While the State Department bureaucracy is too large and could use some reorganizing, everything announced, planned or leaked by the Trump Administration is worrisome. Not only will the steps more than likely dramatically reduce our global influence, they will make it much harder for American companies and individuals abroad to have the support of their governments as the companies and citizens of other countries get from theirs. Further, Trump administration steps have already created openings for our rivals like China and Russia to make gains internationally. China is already offering aid programs to replace those once offered by the US—thus strengthening their influence and underscoring how unreliable we have become. One of the steps described in the NY Times article about the draft EO is eliminating or vastly reducing the US diplomatic presence (including many embassies) around the world and especially in sub-Saharan Africa. This is profoundly short-sighted. It will be greeted by toasts and laughter in Moscow and China.
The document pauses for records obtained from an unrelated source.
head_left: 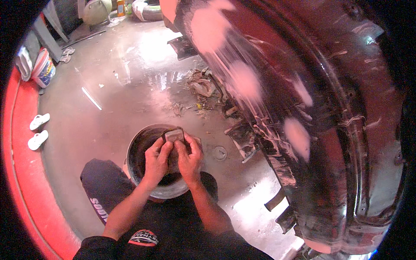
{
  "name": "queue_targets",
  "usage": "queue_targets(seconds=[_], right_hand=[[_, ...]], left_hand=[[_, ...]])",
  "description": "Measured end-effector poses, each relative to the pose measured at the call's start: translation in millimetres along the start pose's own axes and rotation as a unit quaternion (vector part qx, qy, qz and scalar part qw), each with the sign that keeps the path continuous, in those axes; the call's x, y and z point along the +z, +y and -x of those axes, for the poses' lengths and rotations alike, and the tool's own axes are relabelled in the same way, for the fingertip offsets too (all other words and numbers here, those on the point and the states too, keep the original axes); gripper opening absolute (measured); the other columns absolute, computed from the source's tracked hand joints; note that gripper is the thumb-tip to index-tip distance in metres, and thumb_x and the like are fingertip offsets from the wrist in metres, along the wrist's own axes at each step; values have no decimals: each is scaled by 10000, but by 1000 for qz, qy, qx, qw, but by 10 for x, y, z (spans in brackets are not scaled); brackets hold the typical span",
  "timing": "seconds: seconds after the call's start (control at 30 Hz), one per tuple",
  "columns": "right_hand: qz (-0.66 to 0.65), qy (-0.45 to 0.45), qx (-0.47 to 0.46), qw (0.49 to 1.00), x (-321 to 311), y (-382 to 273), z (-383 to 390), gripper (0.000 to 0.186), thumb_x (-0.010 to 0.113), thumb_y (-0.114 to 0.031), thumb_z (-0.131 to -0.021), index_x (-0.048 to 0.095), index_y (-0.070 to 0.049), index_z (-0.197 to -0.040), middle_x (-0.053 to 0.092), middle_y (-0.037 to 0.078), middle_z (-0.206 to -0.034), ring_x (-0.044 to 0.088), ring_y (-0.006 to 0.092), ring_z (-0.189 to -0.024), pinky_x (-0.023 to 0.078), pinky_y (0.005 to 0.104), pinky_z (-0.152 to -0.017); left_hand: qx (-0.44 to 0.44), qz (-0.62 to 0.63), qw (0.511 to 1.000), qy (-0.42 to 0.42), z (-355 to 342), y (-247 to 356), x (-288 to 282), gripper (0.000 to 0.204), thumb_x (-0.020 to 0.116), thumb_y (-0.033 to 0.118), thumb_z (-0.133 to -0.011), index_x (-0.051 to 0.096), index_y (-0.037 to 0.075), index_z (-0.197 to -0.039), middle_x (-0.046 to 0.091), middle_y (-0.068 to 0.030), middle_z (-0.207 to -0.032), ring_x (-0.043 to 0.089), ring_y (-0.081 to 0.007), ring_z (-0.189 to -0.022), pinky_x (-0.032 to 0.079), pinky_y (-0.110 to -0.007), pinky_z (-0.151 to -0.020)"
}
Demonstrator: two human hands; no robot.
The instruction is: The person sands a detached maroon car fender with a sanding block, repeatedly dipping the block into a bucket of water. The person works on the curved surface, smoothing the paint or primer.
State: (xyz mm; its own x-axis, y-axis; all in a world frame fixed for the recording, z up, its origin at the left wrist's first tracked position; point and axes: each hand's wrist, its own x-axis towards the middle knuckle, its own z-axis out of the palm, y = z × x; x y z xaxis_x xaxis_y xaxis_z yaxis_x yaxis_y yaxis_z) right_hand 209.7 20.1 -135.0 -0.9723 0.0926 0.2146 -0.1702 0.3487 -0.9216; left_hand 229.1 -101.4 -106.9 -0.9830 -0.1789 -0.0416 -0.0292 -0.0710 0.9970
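Handling and Appearance Notes, Left to Right

Far left: a bright red curved strip (24,186) borders the shiny grey floor (108,130). A pair of white open sandals (39,121) lies just beside the strip.

Centre: a round, grey-rimmed, dark-interior basin (173,191) sits between the person's knees; its support cannot be seen. The left hand (156,159) is clamped on the left side of a small rectangular block with a pale grey face and dark edges (174,135). The block is above the basin, toward its far rim.

Handling: the block is likely light and fairly stiff, perhaps with slight give. If wet, it may be slippery. Take hold at the two side edges, thumbs on the near face and fingers supporting behind. Breakage appears unlikely.

Appearance: flat face, rounded corners, darker border along the top and sides. The exact material cannot be determined.

The right hand (190,157) is clamped on the block's right side. The two hands are close together, with the block between them.

Far right: a large, curved, glossy dark red panel (325,182) with pale pink smooth patches (248,81) stands well apart from the hands
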Motion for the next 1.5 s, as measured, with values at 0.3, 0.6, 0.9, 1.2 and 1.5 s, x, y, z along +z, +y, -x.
queue_targets(seconds=[0.3, 0.6, 0.9, 1.2, 1.5], right_hand=[[220, -73, -210, 950, -264, -498, 105, 754, 684, -142, -820, 379, -29, -1501, 388, 304, -1417, 430, 489, -1275, 370, 551, -1075], [352, 75, -239, 902, -1101, -1177, 7, 561, 724, -115, -845, 561, -4, -1370, 478, 249, -1332, 487, 410, -1211, 423, 470, -1022], [552, 165, -311, 756, -2339, -1828, 525, 513, 714, -166, -891, 568, 6, -1352, 521, 295, -1337, 549, 464, -1144, 455, 531, -964], [627, 112, -326, 698, -2520, -2062, 292, 504, 726, -103, -877, 586, -93, -1361, 497, 273, -1390, 535, 450, -1183, 458, 520, -963], [660, 46, -356, 660, -2310, -2049, -106, 599, 765, -49, -814, 564, -134, -1372, 479, 309, -1379, 534, 452, -1185, 476, 523, -940]], left_hand=[[-83, 46, 990, -104, -132, 309, -51, 368, 557, 213, -1014, 519, -25, -1293, 616, -135, -1233, 567, -197, -1154, 444, -329, -999], [229, -90, 968, -52, -290, 1045, 436, 394, 556, 270, -994, 556, -30, -1250, 628, -236, -1160, 589, -292, -1126, 459, -395, -968], [667, -187, 703, -161, -338, 1633, 2011, 671, 514, 431, -950, 403, 45, -1488, 382, -153, -1562, 300, -340, -1476, 198, -487, -1207], [640, -202, 740, 37, -1541, 1602, 1598, 670, 623, 367, -900, 438, 72, -1472, 389, -161, -1551, 332, -362, -1453, 265, -502, -1185], [488, -49, 867, 91, -1379, 1228, 1802, 803, 603, 377, -934, 264, -50, -1523, 232, -314, -1574, 176, -475, -1482, 146, -538, -1210]])
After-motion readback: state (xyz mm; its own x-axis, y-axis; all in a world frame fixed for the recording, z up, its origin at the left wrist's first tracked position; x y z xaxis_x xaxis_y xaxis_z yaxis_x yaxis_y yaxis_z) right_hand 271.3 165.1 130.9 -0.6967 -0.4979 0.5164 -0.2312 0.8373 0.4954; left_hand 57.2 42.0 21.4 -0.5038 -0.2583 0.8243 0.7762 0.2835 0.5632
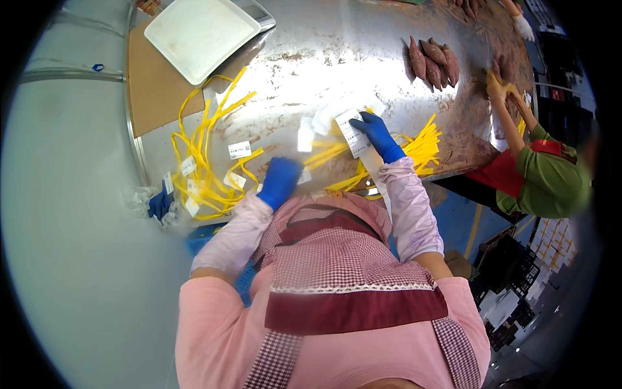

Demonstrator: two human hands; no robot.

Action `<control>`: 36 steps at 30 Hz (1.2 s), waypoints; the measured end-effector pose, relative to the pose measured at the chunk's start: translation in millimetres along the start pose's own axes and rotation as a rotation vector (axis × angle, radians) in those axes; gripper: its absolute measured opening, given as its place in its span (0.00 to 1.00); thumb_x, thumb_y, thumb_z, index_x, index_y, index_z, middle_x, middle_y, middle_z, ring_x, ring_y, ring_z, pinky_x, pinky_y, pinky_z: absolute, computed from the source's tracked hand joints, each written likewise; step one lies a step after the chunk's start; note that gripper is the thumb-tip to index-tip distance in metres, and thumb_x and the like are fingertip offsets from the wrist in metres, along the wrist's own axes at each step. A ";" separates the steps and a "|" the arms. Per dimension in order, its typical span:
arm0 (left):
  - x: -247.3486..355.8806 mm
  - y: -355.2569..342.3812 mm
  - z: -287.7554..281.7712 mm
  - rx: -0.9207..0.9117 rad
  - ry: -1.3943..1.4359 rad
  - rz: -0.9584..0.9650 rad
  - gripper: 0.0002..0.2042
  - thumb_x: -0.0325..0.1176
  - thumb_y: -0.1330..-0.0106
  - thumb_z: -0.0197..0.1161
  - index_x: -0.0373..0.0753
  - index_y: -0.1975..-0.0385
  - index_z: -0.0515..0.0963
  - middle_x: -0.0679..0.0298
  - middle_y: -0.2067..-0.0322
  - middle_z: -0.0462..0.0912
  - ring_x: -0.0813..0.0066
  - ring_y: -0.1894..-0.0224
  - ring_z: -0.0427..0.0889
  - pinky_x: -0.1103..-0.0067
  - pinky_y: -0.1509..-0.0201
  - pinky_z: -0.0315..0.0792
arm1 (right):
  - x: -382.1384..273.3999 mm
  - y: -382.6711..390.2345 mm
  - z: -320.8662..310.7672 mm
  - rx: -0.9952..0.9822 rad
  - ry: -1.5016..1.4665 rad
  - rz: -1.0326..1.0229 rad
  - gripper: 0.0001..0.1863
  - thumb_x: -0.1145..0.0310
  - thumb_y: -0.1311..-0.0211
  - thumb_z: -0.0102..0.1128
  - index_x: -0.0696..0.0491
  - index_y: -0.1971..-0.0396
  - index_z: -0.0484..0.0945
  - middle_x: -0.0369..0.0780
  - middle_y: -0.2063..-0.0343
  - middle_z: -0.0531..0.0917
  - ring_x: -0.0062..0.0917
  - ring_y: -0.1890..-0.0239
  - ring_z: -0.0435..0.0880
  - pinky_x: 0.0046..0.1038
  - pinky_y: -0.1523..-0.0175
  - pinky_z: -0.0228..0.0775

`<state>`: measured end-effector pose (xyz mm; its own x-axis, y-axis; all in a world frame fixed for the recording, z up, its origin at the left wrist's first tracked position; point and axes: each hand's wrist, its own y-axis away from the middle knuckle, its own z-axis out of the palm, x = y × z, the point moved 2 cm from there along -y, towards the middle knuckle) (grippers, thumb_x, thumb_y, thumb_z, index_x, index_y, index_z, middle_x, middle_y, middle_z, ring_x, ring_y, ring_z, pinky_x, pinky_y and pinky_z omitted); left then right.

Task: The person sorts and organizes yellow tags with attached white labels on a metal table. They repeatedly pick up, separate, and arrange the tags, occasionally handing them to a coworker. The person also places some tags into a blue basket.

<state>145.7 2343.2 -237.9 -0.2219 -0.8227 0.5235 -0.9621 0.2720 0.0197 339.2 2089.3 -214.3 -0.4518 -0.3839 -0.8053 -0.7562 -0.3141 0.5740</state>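
Observation:
My right hand (pixel 379 135), in a blue glove, pinches a strip of white printed labels (pixel 350 133). The strip's tail hangs down past the table edge. My left hand (pixel 282 181), gloved in blue too, is curled and partly smeared at the near edge; what it grips, if anything, is hidden. Between my hands, flat yellow bands (pixel 327 154) look blurred. A bundle of yellow bands (pixel 422 146) fans out right of my right hand. Left of my left hand, a loose heap of yellow bands (pixel 206 146) carries several white labels, one label (pixel 240 150) lying flat.
A white tray (pixel 202 35) sits on a scale (pixel 264 18) at the far left, beside brown cardboard (pixel 155 81). Purple sweet potatoes (pixel 435 61) lie on the metal table (pixel 311 65). A co-worker's hands (pixel 499 87) reach in from the right. Crumpled clear plastic (pixel 137 202) hangs off the left corner.

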 end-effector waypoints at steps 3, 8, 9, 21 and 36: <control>-10.7 37.6 -21.7 -0.104 0.063 -0.097 0.05 0.36 0.43 0.65 0.45 0.70 0.82 0.62 0.73 0.81 0.61 0.66 0.79 0.65 0.57 0.66 | 2.3 -1.6 0.1 0.012 -0.009 -0.005 0.21 0.63 0.38 0.65 0.62 0.51 0.80 0.40 0.63 0.86 0.19 0.64 0.82 0.22 0.58 0.74; -7.3 48.5 -54.3 -0.070 0.216 -0.206 0.12 0.44 0.45 0.69 0.41 0.74 0.85 0.58 0.75 0.82 0.59 0.70 0.80 0.65 0.61 0.69 | -10.0 4.9 4.7 -0.005 0.059 -0.050 0.21 0.63 0.38 0.65 0.62 0.51 0.80 0.40 0.63 0.86 0.20 0.64 0.82 0.22 0.57 0.74; -7.5 40.1 -58.0 -0.047 0.208 -0.301 0.13 0.45 0.45 0.69 0.41 0.73 0.85 0.58 0.75 0.82 0.58 0.70 0.80 0.65 0.61 0.69 | -14.1 8.8 6.5 -0.018 0.036 -0.055 0.21 0.64 0.38 0.65 0.62 0.51 0.80 0.40 0.63 0.86 0.19 0.64 0.82 0.22 0.57 0.74; -6.9 -54.5 -12.7 0.362 0.272 -0.552 0.17 0.49 0.42 0.70 0.38 0.74 0.82 0.55 0.75 0.82 0.59 0.71 0.82 0.64 0.60 0.73 | -35.5 57.6 29.5 -0.194 0.004 -0.050 0.22 0.69 0.42 0.67 0.62 0.49 0.79 0.39 0.60 0.86 0.19 0.60 0.81 0.22 0.52 0.73; 7.6 -28.7 -7.1 0.211 1.239 -0.683 0.16 0.36 0.35 0.64 0.30 0.54 0.82 0.64 0.67 0.85 0.78 0.67 0.83 0.83 0.63 0.73 | -28.9 52.9 75.5 -0.114 0.116 -0.158 0.20 0.63 0.41 0.69 0.64 0.55 0.82 0.41 0.64 0.87 0.20 0.63 0.82 0.23 0.55 0.74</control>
<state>172.8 2332.7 -228.5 0.4598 0.2296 0.8578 -0.8513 -0.1609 0.4994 276.5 2149.3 -171.9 -0.2695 -0.4169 -0.8681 -0.7520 -0.4720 0.4601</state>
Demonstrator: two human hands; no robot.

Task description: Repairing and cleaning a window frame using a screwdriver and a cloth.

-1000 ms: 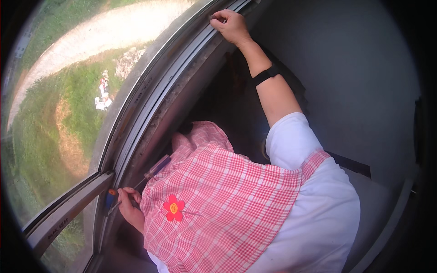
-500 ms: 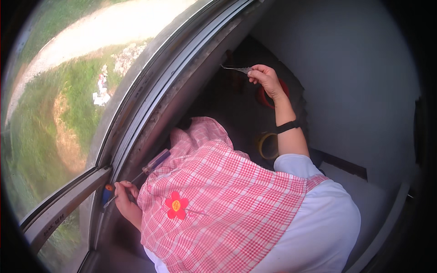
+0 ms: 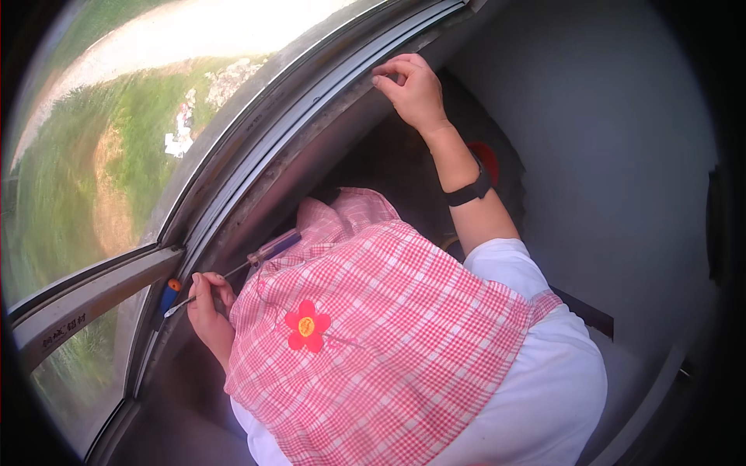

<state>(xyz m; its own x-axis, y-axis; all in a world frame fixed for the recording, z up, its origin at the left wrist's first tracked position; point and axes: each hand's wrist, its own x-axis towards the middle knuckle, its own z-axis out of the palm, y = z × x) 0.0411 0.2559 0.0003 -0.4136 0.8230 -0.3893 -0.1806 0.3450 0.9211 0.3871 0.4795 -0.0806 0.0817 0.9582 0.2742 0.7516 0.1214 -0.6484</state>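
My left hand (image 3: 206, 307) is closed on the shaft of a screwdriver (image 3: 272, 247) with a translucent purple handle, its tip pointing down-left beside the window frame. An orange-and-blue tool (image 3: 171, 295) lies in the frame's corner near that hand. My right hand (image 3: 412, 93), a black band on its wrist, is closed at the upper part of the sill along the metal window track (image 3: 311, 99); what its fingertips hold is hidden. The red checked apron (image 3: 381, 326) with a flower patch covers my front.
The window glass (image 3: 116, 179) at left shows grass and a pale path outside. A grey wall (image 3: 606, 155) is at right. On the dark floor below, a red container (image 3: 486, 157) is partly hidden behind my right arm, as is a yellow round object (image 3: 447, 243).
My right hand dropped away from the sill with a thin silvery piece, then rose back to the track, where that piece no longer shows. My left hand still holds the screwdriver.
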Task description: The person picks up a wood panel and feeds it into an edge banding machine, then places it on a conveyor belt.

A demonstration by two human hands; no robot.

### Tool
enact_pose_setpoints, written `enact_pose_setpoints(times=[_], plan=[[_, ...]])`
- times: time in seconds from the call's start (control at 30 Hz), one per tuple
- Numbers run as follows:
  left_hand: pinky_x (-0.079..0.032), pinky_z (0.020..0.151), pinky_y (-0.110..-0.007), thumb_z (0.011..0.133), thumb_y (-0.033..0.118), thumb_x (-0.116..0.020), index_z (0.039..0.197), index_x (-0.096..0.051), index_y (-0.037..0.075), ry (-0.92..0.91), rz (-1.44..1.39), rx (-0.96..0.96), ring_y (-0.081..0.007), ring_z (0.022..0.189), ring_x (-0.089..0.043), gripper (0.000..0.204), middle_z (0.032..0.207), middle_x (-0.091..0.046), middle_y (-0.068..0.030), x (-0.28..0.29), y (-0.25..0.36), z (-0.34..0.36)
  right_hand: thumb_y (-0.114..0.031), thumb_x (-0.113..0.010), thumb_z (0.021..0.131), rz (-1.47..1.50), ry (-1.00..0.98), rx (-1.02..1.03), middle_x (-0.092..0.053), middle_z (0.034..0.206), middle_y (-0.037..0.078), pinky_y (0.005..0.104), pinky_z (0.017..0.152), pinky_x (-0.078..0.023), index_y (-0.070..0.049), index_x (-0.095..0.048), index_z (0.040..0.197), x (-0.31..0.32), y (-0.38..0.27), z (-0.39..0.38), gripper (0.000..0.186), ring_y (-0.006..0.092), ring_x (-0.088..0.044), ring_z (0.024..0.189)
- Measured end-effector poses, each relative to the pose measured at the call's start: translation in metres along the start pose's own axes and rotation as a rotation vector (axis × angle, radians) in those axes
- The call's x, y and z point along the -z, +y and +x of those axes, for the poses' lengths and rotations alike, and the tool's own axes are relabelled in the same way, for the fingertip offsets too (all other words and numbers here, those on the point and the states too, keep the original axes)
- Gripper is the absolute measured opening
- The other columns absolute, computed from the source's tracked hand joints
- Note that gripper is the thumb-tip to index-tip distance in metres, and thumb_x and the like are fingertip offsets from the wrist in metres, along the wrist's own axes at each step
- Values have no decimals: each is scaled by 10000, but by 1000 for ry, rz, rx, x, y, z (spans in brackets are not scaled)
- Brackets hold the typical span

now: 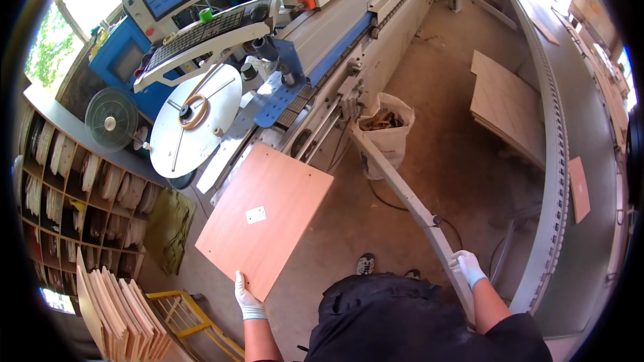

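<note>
My left hand [249,295] grips the lower edge of a pinkish wood-grain board [261,221] with a small white label on it; the board's far end lies at the side of the machine [307,135]. My right hand [466,268], in a white glove like the left, has its fingers curled at the edge of a long metal arm [406,194]; whether they hold anything I cannot make out. The arm slants from the machine down past my right side.
Stacked boards [124,315] and a yellow stand [188,325] are at lower left, under shelving [67,214]. A round white reel plate [191,151] adjoins the machine. A sack of scraps [382,147], cables, leaning panels [503,110] and a long conveyor [550,174] are rightward.
</note>
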State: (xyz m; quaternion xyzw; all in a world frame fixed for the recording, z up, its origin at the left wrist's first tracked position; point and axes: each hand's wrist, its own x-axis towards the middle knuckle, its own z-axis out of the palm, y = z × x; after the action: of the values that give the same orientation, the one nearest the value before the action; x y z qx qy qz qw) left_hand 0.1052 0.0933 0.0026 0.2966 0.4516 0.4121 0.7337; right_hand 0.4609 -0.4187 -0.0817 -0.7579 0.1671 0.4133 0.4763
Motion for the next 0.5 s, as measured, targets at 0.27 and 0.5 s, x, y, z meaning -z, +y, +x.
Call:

It will not only create opportunities for them but it will dramatically reduce the cost of their competition with us.
The America bequeathed to us by the so-called Greatest Generation is no longer. Our leadership has been squandered by the generation of leaders that have followed. It shames me to say that I am a part of that generation. And I beg the many of you who read this who are also part of it to avoid reflexive reactions and recognize what the missteps of the past several decades have produced. While each preceding president and government at large has some things to their credit, while each of the past few decades have seen gains for all Americans of one sort or another, throughout the past four decades—in our moment of greatest apparent triumph and thereafter—serious mistakes have been made.
But whatever those mistakes have been, they have all been compounded many times over by the catastrophe of the past three months, of this one administration. Trump is in some ways a prototype for the rich kid who inherits a great legacy and then squanders it throughout his life, whose character has been warped by the absence of the need for real sacrifice or discipline. We are however, not just the victims of such a damaged man. We elevated him and the his character flaws in many ways reflect those of our nation.
We can only hope that subsequent generations—who like the “Greatest” generations and all those who came before will sadly come to understand the fragility of American greatness, that all we had could be lost overnight—will turn with seriousness of purpose, foresight and willingness to do the hard work required to the business of restoring what has been lost or damaged—gradually over the past few decades and then suddenly during this administration.
A brilliant sobering post. As part of the Silent Generation, I see clearly what you are laying out here. Yesterday, I protested and I will continue to do so. But I feel like there is only a sliver of hope left for our country. I will stand on that sliver and resist.
A comprehensive indictment of this administration of lunatic wreckers and antediluvian oppressors as well as their predecessors and enablers along the way to their ascent to power. I will quote you, 'Constantly growing economic inequality has been a cancer on our society.' by way of emphasizing the single most salient root of all this, and one which, had we courage and spirit enough, would be the quickest in some respects to remedy.